Understand these two things. One is: That which you call understanding, is merely a reasoning, a theoretical, intellectual, understanding. It is not intrinsic, pertaining to self or our entire understanding. It does not reach your very being. Therefore there is no transformation. Therefore, the matter is completely understood but you are where you are - there is no difference in you. What is to be done to bring about this understanding that can reach up to our very roots?

All our education and training is of the so-called understanding. We learn mathematics with this intellect, we learn languages with this intellect and it is enough for our day to day purpose. And these are workable only because our innermost centre has no mathematics of its own. If it had, schools and colleges would have served no purpose in the world. When you add two and two together, there is no one within to say it is not four but five. If there was, no number of schools and universities could force you to accept 2+2 as 4. You will always say it is five.

Universities are alright for practical purposes of day to day existence because mathematics, languages and whatever is taught at school is created by man. If these are not taught to a person, he will remain without them. If we do not teach a child to speak a language, he will not be able to speak on his own but we do not have to teach a child how to be angry. If we do not teach a child mathematics, he will never know it but no school or college is required to teach the sexual desire.

Keep him in a jungle, away from everything, there too he will learn. There is no question of learning, he will know it of his own for it rises from within him.

This means that whatever arises from within you, in life, puts you into a predicament. You are never in difficulty regarding things that do not arise from within you.

You can learn any language for it is superficial and the mind within does not offer any opposition.

What the schools and colleges teach, trains the upper layers of the mind. But when you desire to change your life from within, you are up against difficulties for then also, you make use of the surface layers of your mind only. This is the crux of the problem. You say to yourself, "I shall not be angry" but this also is said by the same mind that learns mathematics. Anger is a different problem altogether. Mathematics is man's creation, anger is a creation of nature and not of man.

It is when we try to develop our understanding by this portion of the mind that the difficulty starts. We find it does not work. If this understanding is to be taken to the innermost recesses of your being, there is a method of doing so. Now this method means that you must first understand how you have obtained this superficial understanding This also, is a training for you.

After a training of 20-25 years, it is now possible for you to understand that 2 and 2 make 4.

Mulla Nasruddin was found one day dressed in a pompous attire. People were intrigued at his lavish clothes and he even wore a diamond ring on his finger! "What has happened Mulla?" They asked, crowding round him. "I won a lottery," the Mulla replied. "How did it happen?" They asked again.

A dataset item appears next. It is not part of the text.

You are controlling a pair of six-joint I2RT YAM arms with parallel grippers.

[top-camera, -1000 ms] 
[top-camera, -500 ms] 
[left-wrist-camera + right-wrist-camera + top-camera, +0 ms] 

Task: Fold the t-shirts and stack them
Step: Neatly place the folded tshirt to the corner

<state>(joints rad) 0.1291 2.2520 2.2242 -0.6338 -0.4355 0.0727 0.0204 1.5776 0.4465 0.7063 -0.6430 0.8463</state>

"For three nights," the Mulla replied, "I dreamt the same dream. I saw number 7 each time. So I multiplied 7 by 3 and laid my bet on 28." "But 7 x 3 is 21 Mulla and not 28," they insisted. "Be that as it may," the Mulla replied haughtily. "What difference does that make? I played 28 and won!"

You are trained to learn that 2 and 2 is 4. It does not come from within you. This has to be learnt and known. Now there is a method also to carry your understanding to the innermost centre and for that you have to pass through various processes.

When Lao Tzu talked about this, man was very simple as yet. Now things are very different and that is the cause of all difficulty. Lao Tzu's audience comprised villagers, simple, artless folks who had no intellectual training. They had no intellectual treasures. They were very close to nature, they were of innocent minds. If Lao Tzu were to speak to you, the very first question you would have asked would be the one that has been asked today. You would have said, "Though we understand...." The people who heard Lao Tzu never raised this question.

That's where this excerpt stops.